Now they can’t keep up with the demand for their cheese, especially in the weeks before Christmas.
“It sort of sells itself,” Sr. Barbara Smickel of Our Lady of the Angels Monastery told CBN News. “People get it as a gift and they call and say ‘could I order some of this cheese?'”
Sr. Barbara is one of an original six sent by a large monastery in Massachusetts. The property already had a cheese-making facility.
“We were so naïve,” Smickel told CBN. “We thought it would be so simple. ‘You just have some of this equipment here and you just get some milk and a few lessons and just make some cheese,'” she remembers thinking.

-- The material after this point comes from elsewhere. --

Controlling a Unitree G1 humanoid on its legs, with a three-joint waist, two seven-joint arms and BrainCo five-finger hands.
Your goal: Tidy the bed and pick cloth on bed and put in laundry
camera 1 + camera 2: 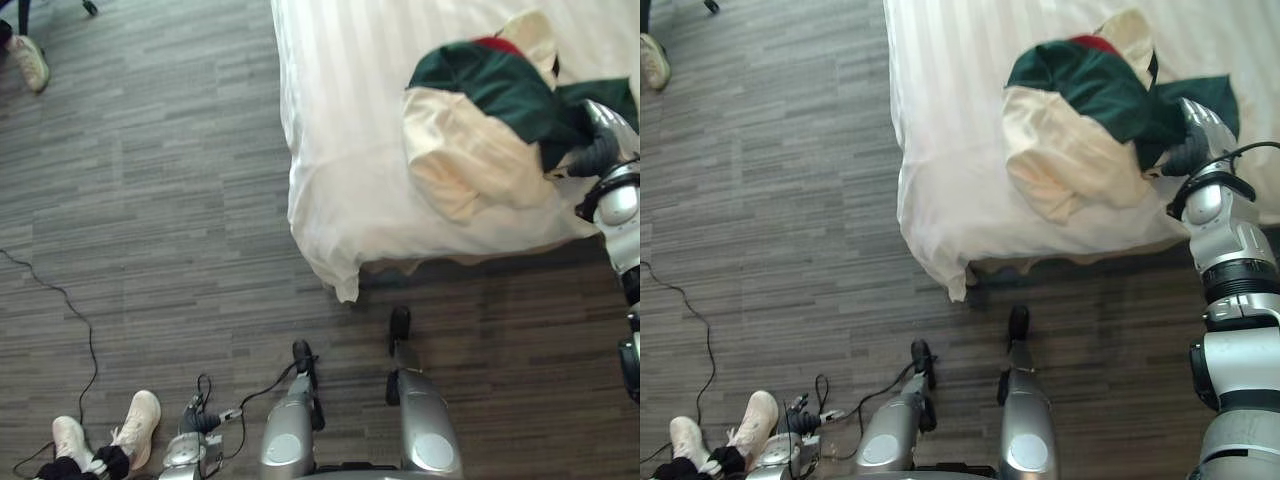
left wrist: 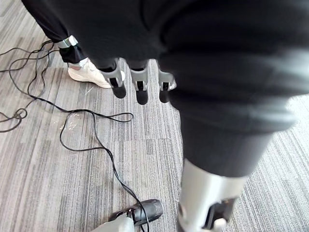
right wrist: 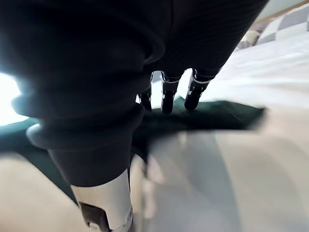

A month of the year is dedicated to the cheese making process. Their specialty? Two pound wheels of Gouda.
Sr. Maria says praying is involved in every aspect of the cheese making. Since the coronavirus hit, many more cheese orders include prayer requests.
“While I’m doing it I’m really praying for the people who are going to eat that cheese,” she says. “I mean, I know every family, every person has problems.”
“It has made us even more conscious of the need to pray for people in the world and to support them by our lives of prayer here,” said Sister Barbara.
The 12 sisters follow the rule of St. Benedict, and rise at 3:15 am for the first of seven times of prayer throughout their day, reported CBN.
Their life of prayer and intercession is supported by the sale of close to 20,000 pounds of Gouda every year.